-- WHAT YOU NEED TO DO --
Line by line, give the data again exactly as it appears.

··· AVAILABLE DATA ···

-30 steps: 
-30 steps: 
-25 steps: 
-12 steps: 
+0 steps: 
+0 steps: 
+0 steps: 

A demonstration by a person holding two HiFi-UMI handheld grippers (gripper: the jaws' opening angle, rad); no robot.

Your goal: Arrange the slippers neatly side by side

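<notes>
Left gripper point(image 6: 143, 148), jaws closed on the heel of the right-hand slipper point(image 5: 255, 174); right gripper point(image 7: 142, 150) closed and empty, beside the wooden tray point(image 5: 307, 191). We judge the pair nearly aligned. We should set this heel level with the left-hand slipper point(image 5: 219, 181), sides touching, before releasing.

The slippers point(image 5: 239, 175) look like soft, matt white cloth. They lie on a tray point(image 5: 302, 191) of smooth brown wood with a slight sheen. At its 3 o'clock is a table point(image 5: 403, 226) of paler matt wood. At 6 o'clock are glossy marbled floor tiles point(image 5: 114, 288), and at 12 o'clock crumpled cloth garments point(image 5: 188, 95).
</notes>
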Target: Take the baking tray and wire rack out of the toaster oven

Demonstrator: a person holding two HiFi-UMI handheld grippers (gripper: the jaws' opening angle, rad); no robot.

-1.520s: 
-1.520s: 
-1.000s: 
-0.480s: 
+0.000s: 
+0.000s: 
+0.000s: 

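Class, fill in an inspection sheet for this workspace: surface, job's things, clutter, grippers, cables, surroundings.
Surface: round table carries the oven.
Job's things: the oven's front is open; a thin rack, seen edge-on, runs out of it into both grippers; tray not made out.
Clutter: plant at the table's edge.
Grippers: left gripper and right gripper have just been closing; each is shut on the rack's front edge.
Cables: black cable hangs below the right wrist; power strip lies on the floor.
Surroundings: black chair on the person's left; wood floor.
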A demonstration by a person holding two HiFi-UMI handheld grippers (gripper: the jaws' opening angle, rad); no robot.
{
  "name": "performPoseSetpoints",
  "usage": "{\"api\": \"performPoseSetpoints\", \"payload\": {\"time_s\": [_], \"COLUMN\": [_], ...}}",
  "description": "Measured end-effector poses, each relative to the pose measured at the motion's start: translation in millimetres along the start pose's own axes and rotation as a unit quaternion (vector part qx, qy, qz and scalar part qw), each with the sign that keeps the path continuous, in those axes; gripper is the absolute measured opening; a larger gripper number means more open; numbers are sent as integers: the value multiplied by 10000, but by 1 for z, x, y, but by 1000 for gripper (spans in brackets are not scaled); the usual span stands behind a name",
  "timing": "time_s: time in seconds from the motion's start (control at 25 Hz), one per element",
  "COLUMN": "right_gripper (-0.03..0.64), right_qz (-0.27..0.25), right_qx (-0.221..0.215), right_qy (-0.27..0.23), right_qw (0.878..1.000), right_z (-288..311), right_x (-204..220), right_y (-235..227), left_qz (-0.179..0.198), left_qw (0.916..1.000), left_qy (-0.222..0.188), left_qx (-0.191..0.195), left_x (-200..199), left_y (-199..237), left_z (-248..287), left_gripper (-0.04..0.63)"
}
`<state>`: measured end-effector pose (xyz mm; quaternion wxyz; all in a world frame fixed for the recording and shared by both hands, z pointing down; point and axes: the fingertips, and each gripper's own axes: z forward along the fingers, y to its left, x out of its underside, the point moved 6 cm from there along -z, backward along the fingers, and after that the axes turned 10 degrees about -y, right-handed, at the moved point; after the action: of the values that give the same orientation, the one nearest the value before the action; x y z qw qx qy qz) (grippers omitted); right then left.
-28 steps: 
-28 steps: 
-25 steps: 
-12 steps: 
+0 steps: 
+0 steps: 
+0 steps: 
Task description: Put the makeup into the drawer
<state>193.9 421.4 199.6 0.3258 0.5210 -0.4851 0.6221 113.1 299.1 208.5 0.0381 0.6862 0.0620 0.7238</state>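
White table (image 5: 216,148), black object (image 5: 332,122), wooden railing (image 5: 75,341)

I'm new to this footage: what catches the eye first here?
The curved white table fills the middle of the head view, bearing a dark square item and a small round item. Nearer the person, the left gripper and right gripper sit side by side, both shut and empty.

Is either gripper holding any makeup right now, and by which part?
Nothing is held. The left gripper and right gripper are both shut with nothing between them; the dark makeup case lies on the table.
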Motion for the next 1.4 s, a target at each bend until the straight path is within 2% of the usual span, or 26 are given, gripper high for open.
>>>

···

-- RESULT FOR THIS EXERCISE --
-30 steps: 
-30 steps: 
-25 steps: 
-12 steps: 
+0 steps: 
+0 steps: 
+0 steps: 

A demonstration by a person holding two HiFi-UMI handheld grippers (gripper: the jaws' opening angle, rad); no robot.

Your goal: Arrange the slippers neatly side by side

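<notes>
Left gripper point(image 6: 143, 148), jaws closed on the heel of the right-hand slipper point(image 5: 255, 174); right gripper point(image 7: 142, 150) closed and empty, beside the wooden tray point(image 5: 307, 191). We judge the pair nearly aligned. We should set this heel level with the left-hand slipper point(image 5: 219, 181), sides touching, before releasing.

The slippers point(image 5: 239, 175) look like soft, matt white cloth. They lie on a tray point(image 5: 302, 191) of smooth brown wood with a slight sheen. At its 3 o'clock is a table point(image 5: 403, 226) of paler matt wood. At 6 o'clock are glossy marbled floor tiles point(image 5: 114, 288), and at 12 o'clock crumpled cloth garments point(image 5: 188, 95).
</notes>
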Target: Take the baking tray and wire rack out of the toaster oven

Demonstrator: a person holding two HiFi-UMI handheld grippers (gripper: the jaws' opening angle, rad); no robot.

-1.520s: 
-1.520s: 
-1.000s: 
-0.480s: 
+0.000s: 
+0.000s: 
+0.000s: 

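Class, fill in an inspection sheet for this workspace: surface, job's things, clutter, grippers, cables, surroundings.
Surface: round table carries the oven.
Job's things: the oven's front is open; a thin rack, seen edge-on, runs out of it into both grippers; tray not made out.
Clutter: plant at the table's edge.
Grippers: left gripper and right gripper have just been closing; each is shut on the rack's front edge.
Cables: black cable hangs below the right wrist; power strip lies on the floor.
Surroundings: black chair on the person's left; wood floor.
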A demonstration by a person holding two HiFi-UMI handheld grippers (gripper: the jaws' opening angle, rad); no robot.
{
  "name": "performPoseSetpoints",
  "usage": "{\"api\": \"performPoseSetpoints\", \"payload\": {\"time_s\": [_], \"COLUMN\": [_], ...}}",
  "description": "Measured end-effector poses, each relative to the pose measured at the motion's start: translation in millimetres along the start pose's own axes and rotation as a unit quaternion (vector part qx, qy, qz and scalar part qw), each with the sign that keeps the path continuous, in those axes; gripper is the absolute measured opening; a larger gripper number means more open; numbers are sent as integers: the value multiplied by 10000, but by 1 for z, x, y, but by 1000 for gripper (spans in brackets are not scaled); the usual span stands behind a name",
  "timing": "time_s: time in seconds from the motion's start (control at 25 Hz), one per element",
  "COLUMN": "right_gripper (-0.03..0.64), right_qz (-0.27..0.25), right_qx (-0.221..0.215), right_qy (-0.27..0.23), right_qw (0.878..1.000), right_z (-288..311), right_x (-204..220), right_y (-235..227), left_qz (-0.179..0.198), left_qw (0.916..1.000), left_qy (-0.222..0.188), left_qx (-0.191..0.195), left_x (-200..199), left_y (-199..237), left_z (-248..287), left_gripper (-0.04..0.63)"
}
`<state>`: measured end-effector pose (xyz mm; quaternion wxyz; all in a world frame fixed for the recording and shared by both hands, z pointing down; point and axes: the fingertips, and each gripper's own axes: z forward along the fingers, y to its left, x out of its underside, the point moved 6 cm from there along -z, backward along the fingers, and after that the axes turned 10 degrees about -y, right-handed, at the moved point; after the action: of the values that give the same orientation, the one nearest the value before the action; x y z qw qx qy qz) (grippers omitted); right then left.
-28 steps: 
-28 steps: 
-25 steps: 
-12 steps: 
+0 steps: 
+0 steps: 
+0 steps: 
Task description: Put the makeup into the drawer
<state>193.9 421.4 199.6 0.3258 0.5210 -0.4851 0.6221 113.1 299.1 208.5 0.0381 0.6862 0.0620 0.7238</state>
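White table (image 5: 216,148), black object (image 5: 332,122), wooden railing (image 5: 75,341)

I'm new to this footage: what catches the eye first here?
The curved white table fills the middle of the head view, bearing a dark square item and a small round item. Nearer the person, the left gripper and right gripper sit side by side, both shut and empty.

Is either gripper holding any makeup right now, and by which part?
Nothing is held. The left gripper and right gripper are both shut with nothing between them; the dark makeup case lies on the table.
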Motion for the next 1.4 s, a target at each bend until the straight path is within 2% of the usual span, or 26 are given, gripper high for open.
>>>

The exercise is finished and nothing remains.